*How to complete this task:*
From the line holding "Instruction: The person" through the line holding "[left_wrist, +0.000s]" below, write out every line exactly; include both of those lines and drop the pictures.

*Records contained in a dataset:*
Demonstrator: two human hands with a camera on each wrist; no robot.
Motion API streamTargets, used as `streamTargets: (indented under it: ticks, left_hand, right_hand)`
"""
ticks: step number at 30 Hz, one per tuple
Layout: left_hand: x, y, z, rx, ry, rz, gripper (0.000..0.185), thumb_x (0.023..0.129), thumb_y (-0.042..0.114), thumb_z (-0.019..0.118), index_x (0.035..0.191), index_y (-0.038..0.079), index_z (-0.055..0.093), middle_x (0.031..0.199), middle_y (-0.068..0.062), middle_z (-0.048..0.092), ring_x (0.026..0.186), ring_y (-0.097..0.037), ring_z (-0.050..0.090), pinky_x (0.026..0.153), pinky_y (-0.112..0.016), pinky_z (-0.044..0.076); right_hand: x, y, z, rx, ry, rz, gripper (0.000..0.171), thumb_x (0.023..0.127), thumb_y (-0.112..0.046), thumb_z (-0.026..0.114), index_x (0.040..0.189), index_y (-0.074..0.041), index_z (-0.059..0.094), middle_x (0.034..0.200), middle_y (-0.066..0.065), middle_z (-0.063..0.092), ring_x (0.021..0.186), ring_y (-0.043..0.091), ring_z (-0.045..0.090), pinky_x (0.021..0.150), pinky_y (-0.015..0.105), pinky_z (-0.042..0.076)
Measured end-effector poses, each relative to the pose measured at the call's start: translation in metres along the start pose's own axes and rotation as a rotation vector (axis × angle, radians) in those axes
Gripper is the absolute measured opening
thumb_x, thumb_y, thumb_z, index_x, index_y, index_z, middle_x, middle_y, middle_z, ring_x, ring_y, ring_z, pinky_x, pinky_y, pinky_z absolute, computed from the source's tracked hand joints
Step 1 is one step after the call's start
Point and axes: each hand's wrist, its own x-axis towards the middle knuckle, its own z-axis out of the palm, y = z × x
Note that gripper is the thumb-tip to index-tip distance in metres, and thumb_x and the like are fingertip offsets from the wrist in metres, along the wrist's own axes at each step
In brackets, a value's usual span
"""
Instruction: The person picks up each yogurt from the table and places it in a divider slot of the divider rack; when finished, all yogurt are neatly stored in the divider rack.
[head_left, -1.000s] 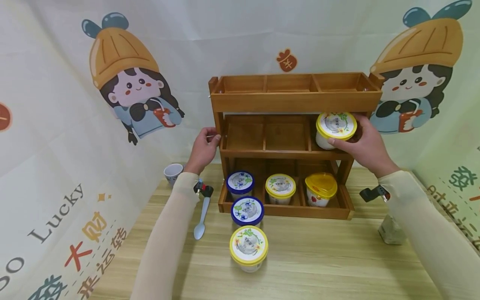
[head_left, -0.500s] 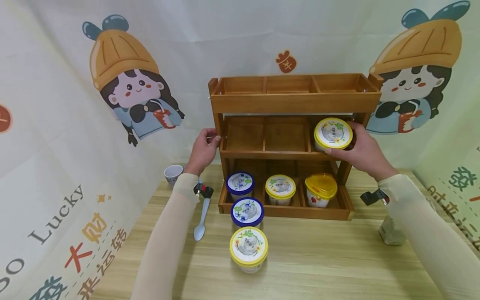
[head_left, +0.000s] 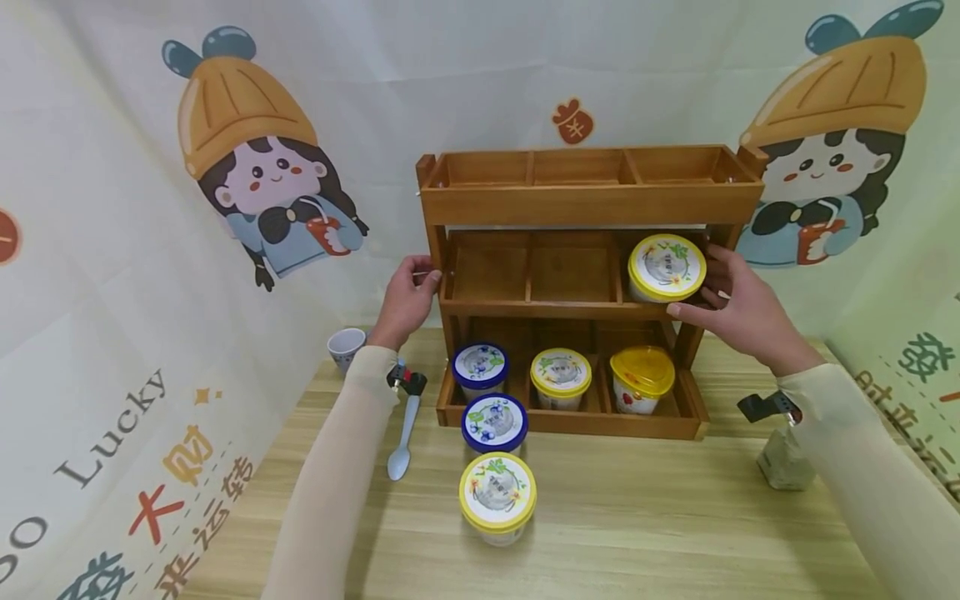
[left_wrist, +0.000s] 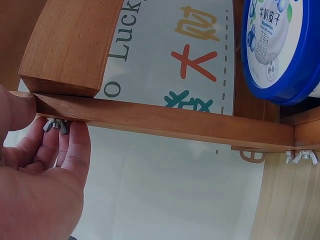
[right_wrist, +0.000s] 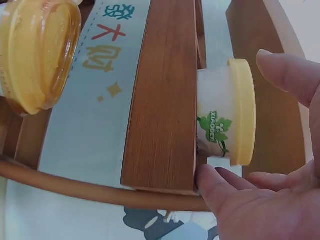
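A yellow-lidded ice cream cup (head_left: 666, 268) sits in the right compartment of the middle tier of a three-tier wooden rack (head_left: 588, 205). My right hand (head_left: 750, 304) is just to the right of that cup, thumb and fingers spread apart around nothing. In the right wrist view the right hand (right_wrist: 270, 190) has a gap between its thumb and the cup's lid (right_wrist: 242, 112); fingertips are by the tier's edge. At the rack's left side my left hand (head_left: 408, 300) grips the side post (left_wrist: 165, 122), thumb on one face and fingers on the other, beside a wing nut (left_wrist: 56, 125).
The bottom tier holds a blue-lidded cup (head_left: 481, 367), a yellow-lidded cup (head_left: 561, 375) and a cup with a clear yellow lid (head_left: 642, 379). In front stand another blue-lidded cup (head_left: 495, 421) and a yellow-lidded one (head_left: 498, 492). A spoon (head_left: 402, 442), a small cup (head_left: 346, 346) and a grey object (head_left: 783, 462) lie nearby.
The yellow-lidded cup came down into the middle tier's right compartment. My right hand then let go of it and drew back to the right. My left hand stayed on the post.
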Motion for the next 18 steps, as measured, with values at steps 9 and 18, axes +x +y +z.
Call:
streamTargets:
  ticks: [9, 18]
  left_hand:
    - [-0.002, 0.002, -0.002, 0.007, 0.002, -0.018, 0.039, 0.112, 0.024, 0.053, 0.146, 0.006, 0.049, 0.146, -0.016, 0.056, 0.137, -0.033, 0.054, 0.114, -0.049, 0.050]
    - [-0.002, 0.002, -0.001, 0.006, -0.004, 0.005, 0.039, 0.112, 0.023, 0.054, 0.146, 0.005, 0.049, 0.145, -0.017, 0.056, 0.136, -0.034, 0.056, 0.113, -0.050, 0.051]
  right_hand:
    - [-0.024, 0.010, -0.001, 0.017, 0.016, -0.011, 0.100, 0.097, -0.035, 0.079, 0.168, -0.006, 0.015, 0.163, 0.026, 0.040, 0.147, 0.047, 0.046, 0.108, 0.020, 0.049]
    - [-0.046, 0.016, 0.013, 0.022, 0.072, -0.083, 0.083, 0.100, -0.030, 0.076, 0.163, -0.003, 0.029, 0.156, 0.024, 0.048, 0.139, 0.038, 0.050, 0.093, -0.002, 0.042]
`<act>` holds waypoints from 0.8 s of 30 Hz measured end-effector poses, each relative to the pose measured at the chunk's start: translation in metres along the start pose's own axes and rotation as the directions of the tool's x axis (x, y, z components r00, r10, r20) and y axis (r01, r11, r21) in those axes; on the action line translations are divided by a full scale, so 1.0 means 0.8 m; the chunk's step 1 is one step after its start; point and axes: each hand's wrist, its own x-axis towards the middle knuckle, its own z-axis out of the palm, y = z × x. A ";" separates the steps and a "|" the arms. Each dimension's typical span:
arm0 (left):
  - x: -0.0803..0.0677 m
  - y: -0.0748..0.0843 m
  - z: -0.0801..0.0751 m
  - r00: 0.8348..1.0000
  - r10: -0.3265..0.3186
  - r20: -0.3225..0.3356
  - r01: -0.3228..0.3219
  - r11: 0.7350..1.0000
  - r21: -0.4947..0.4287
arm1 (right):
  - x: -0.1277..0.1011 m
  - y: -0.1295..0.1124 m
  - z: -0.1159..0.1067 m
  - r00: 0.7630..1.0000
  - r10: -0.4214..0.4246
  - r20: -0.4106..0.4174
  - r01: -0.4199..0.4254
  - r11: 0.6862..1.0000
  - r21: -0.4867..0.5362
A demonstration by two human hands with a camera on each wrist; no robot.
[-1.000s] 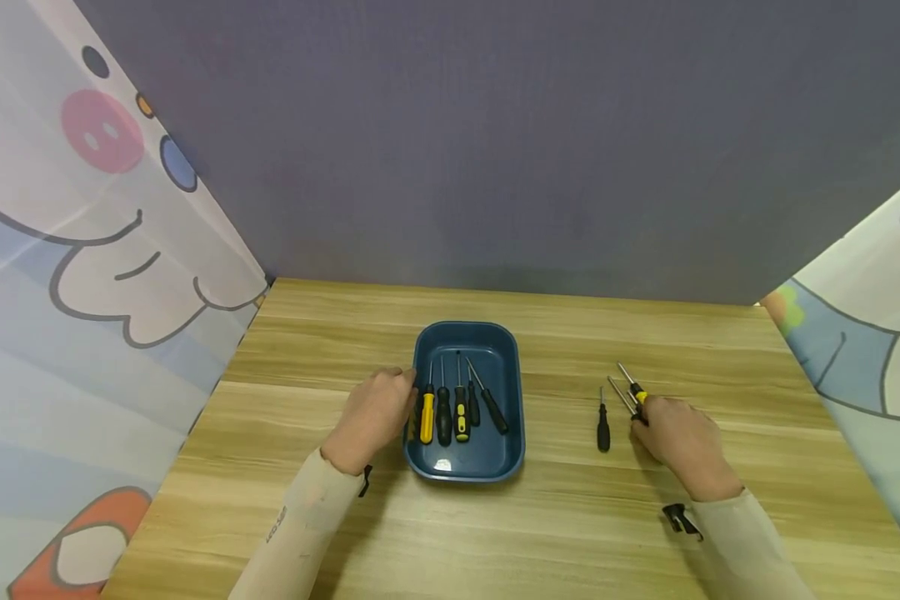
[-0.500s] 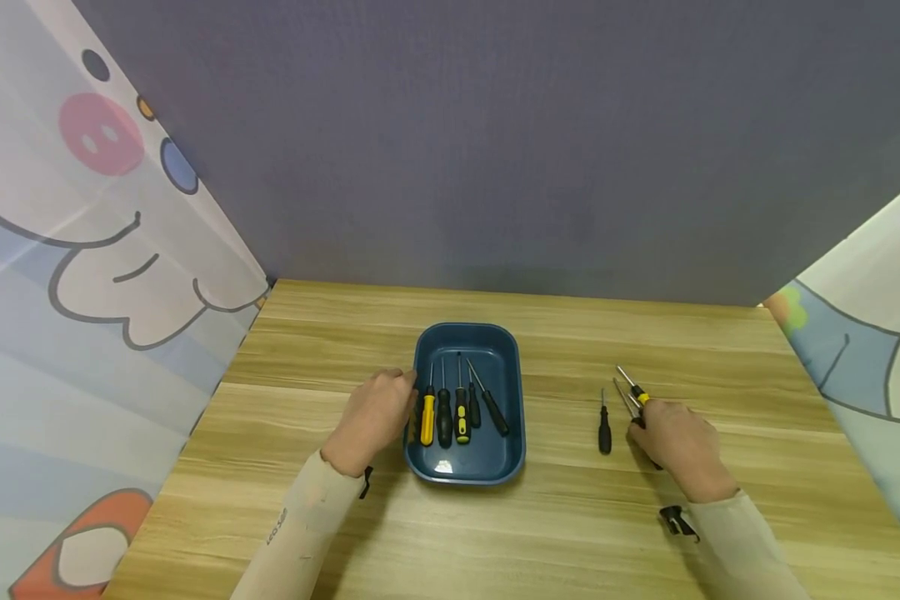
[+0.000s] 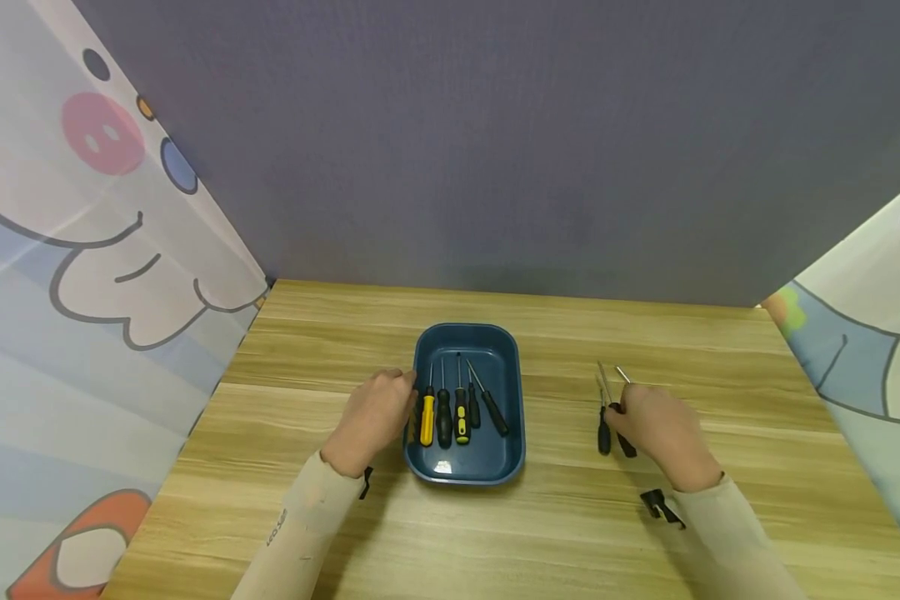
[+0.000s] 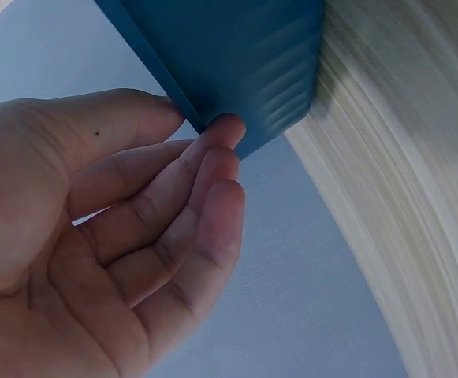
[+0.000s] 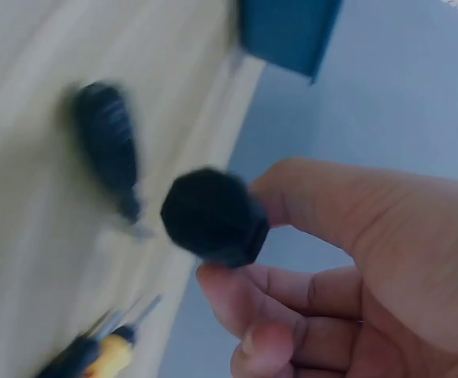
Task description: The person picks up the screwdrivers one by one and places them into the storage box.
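Note:
My left hand (image 3: 371,421) pinches the left rim of a blue plastic tray (image 3: 467,482), thumb on one side and fingertips on the other in the left wrist view. In the tray lie a yellow-handled screwdriver (image 3: 427,421), a black-and-yellow one (image 3: 461,417) and several black ones. Over the table on the right, my right hand (image 3: 660,433) pinches a black-handled screwdriver (image 5: 213,216) between thumb and fingers, its butt end facing the right wrist camera. Just left of it lies a small black screwdriver (image 3: 604,433). The right hand hides most of another screwdriver, whose shaft (image 3: 623,374) shows.
In the right wrist view, a yellow-and-black handle (image 5: 112,354) lies on the wooden table (image 3: 555,533) beside a dark one. A grey panel (image 3: 495,150) rises behind the table. Cartoon-printed cloth (image 3: 112,275) hangs at the left, with more on the right.
My right hand has moved left with the black screwdriver, now close beside the small one on the table. The left hand and tray have stayed in place.

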 end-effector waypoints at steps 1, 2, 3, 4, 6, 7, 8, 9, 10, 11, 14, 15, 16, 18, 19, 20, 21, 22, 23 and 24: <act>0.000 0.000 0.000 1.000 -0.002 0.001 0.002 1.000 -0.001 | 0.001 -0.006 -0.002 1.000 -0.006 0.003 0.006 1.000 0.004; 0.000 0.000 0.000 1.000 -0.004 0.001 0.004 1.000 -0.003 | 0.002 -0.012 -0.005 1.000 -0.013 0.005 0.013 1.000 0.007; 0.000 0.000 -0.001 1.000 -0.006 0.002 0.006 1.000 -0.005 | 0.004 -0.017 -0.007 1.000 -0.018 0.005 0.018 1.000 0.006; 0.000 0.000 -0.001 1.000 -0.007 0.002 0.007 1.000 -0.007 | 0.006 -0.023 -0.010 1.000 -0.020 0.002 0.020 1.000 0.004; 0.000 0.000 -0.001 1.000 -0.008 0.003 0.008 1.000 -0.007 | 0.009 -0.036 -0.015 1.000 -0.020 0.003 0.020 1.000 -0.003; 0.000 0.000 -0.001 1.000 -0.008 0.003 0.008 1.000 -0.007 | 0.011 -0.042 -0.017 1.000 -0.023 0.005 0.023 1.000 -0.003; 0.000 0.000 -0.001 1.000 -0.007 0.003 0.007 1.000 -0.007 | 0.013 -0.048 -0.019 1.000 -0.027 0.008 0.027 1.000 -0.008; -0.001 0.000 -0.001 1.000 -0.007 0.003 0.007 1.000 -0.007 | 0.014 -0.055 -0.021 0.999 -0.032 0.005 0.032 0.999 -0.014; -0.001 0.000 -0.001 1.000 -0.006 0.002 0.006 1.000 -0.007 | 0.016 -0.061 -0.022 0.999 -0.039 0.003 0.039 0.999 -0.019; -0.001 0.000 -0.001 1.000 -0.006 0.002 0.006 1.000 -0.006 | 0.018 -0.067 -0.024 0.999 -0.051 -0.001 0.051 0.998 -0.020; -0.001 0.000 -0.001 1.000 -0.007 -0.001 0.007 1.000 -0.008 | 0.024 -0.086 -0.026 0.996 -0.086 -0.018 0.086 0.996 -0.028; -0.001 0.000 -0.001 1.000 -0.007 -0.001 0.007 1.000 -0.010 | 0.027 -0.092 -0.026 0.995 -0.096 -0.025 0.095 0.995 -0.031; -0.001 0.000 -0.001 1.000 -0.008 -0.001 0.008 1.000 -0.011 | 0.030 -0.098 -0.027 0.994 -0.104 -0.024 0.103 0.994 -0.031; -0.001 0.000 -0.001 1.000 -0.009 0.000 0.009 1.000 -0.012 | 0.035 -0.111 -0.027 0.993 -0.115 -0.021 0.115 0.993 -0.036; -0.001 -0.001 0.000 1.000 -0.009 0.002 0.009 1.000 -0.013 | 0.038 -0.118 -0.027 0.992 -0.125 -0.023 0.124 0.992 -0.040; -0.001 -0.001 0.000 1.000 -0.009 0.001 0.009 1.000 -0.012 | 0.041 -0.125 -0.027 0.991 -0.133 -0.022 0.132 0.990 -0.046; -0.001 -0.001 0.000 1.000 -0.008 0.001 0.008 1.000 -0.011 | 0.044 -0.131 -0.026 0.990 -0.140 -0.022 0.139 0.989 -0.052; -0.001 -0.001 0.000 1.000 -0.007 -0.001 0.007 1.000 -0.012 | 0.047 -0.138 -0.026 0.989 -0.147 -0.022 0.145 0.988 -0.053; -0.001 -0.001 0.000 1.000 -0.005 -0.002 0.005 1.000 -0.011 | 0.050 -0.145 -0.026 0.988 -0.152 -0.018 0.151 0.987 -0.054; -0.001 -0.001 0.000 1.000 -0.003 -0.005 0.003 1.000 -0.012 | 0.053 -0.152 -0.025 0.988 -0.155 -0.011 0.154 0.987 -0.052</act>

*Expected answer:*
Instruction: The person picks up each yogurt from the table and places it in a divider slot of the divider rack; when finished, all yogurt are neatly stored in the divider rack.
[head_left, -1.000s] 
[head_left, -0.500s] 
[head_left, +0.000s] 
[left_wrist, +0.000s] 

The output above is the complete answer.